Я заглянула в коробку. Шесть керамических горшков стояли в ней плотными рядами; песчаная почва была влажной, как будто их поливали утром. Я воткнула палец в землю на дюйм, надеясь нащупать пробивающийся росток, но увы! Закрыв коробку, я двинулась дальше, щелкая затвором и делая все новые и новые кадры каждый раз, когда натыкалась на незнакомое научное название уже раскрывшегося цветка.
Так шли дни. Грант уходил еще до того, как я просыпалась. Долгие дни я проводила одна в теплицах, к которым шла мимо приветливых крестьян. По вечерам Грант обычно привозил еду из забегаловок, но иногда мы подогревали супы из банок и ели их с целыми буханками хлеба и замороженной пиццей.

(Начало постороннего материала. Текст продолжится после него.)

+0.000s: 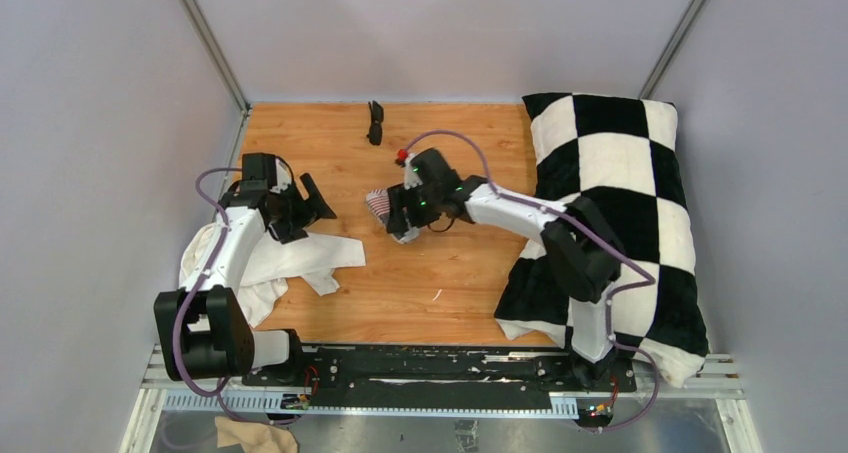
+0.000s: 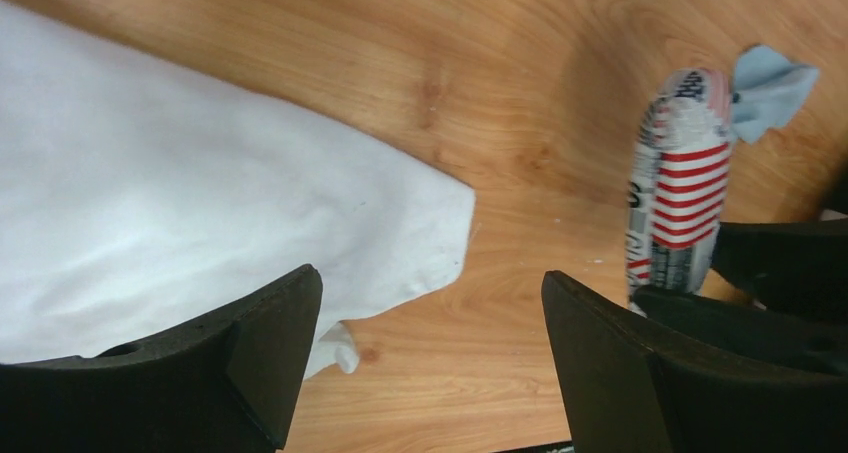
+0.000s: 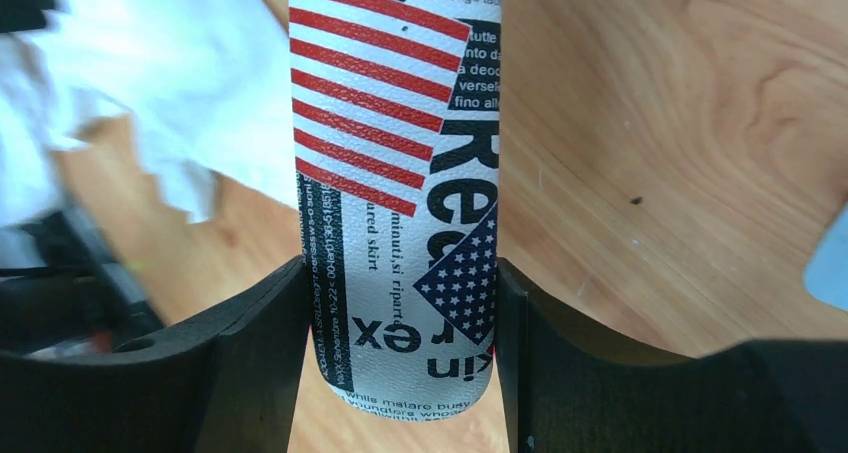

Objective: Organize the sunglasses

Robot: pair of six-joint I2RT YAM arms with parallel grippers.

После ужина мы читали друг другу на втором этаже, а иногда даже сидели рядом на двухместном диване. В такие вечера я все ждала, когда же меня охватит всепоглощающая потребность в одиночестве, однако, как только комната начинала казаться тесной, Грант поднимался, желал мне спокойной ночи и исчезал наверху винтовой лестницы. Иногда примерно через час он возвращался, а бывало, что видела я его в следующий раз лишь вечером другого дня. Я не знала, куда он ходил и где спал, и не задавала вопросов.

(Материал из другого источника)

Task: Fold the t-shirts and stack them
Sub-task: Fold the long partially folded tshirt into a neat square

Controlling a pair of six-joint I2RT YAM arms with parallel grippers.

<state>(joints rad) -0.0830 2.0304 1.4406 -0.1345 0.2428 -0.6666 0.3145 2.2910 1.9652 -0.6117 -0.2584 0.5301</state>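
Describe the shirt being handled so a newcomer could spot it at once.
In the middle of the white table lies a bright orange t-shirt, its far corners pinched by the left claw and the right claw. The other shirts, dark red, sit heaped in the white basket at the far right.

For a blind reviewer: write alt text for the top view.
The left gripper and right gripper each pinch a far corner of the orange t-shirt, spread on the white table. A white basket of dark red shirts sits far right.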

Я прожила у Гранта уже почти две недели, когда однажды вечером он пришел и принес курицу. Сырую.
– И что мы будем с ней делать? – спросила я, взвесив на ладони холодную, завернутую в целлофан птицу.
– Жарить, – ответил Грант.
– Как это? – спросила я. – Мы даже не знаем, как ее чистить.
Грант достал длинный чек. На обратной стороне была инструкция, и он зачитал ее мне вслух. Она начиналась со слов «разогрейте духовку» и заканчивалась чем-то совсем непонятным, связанным с розмарином и молодой картошкой.
Я включила духовку.
– Моя часть работы. Дальше сам. – И села за стол.
Грант достал противень и вымыл картошку, порезал ее кубиками и присыпал розмарином. Уложив ее на противень вокруг курицы, натер тушку оливковым маслом, солью и приправами из маленькой баночки. Потом вымыл руки и поставил противень в духовку.
– Я попросил мясника дать самый простой рецепт, и он посоветовал этот. Неплохо, а?
Я пожала плечами.
– Но есть одна проблема, – добавил он. – Готовится она больше часа.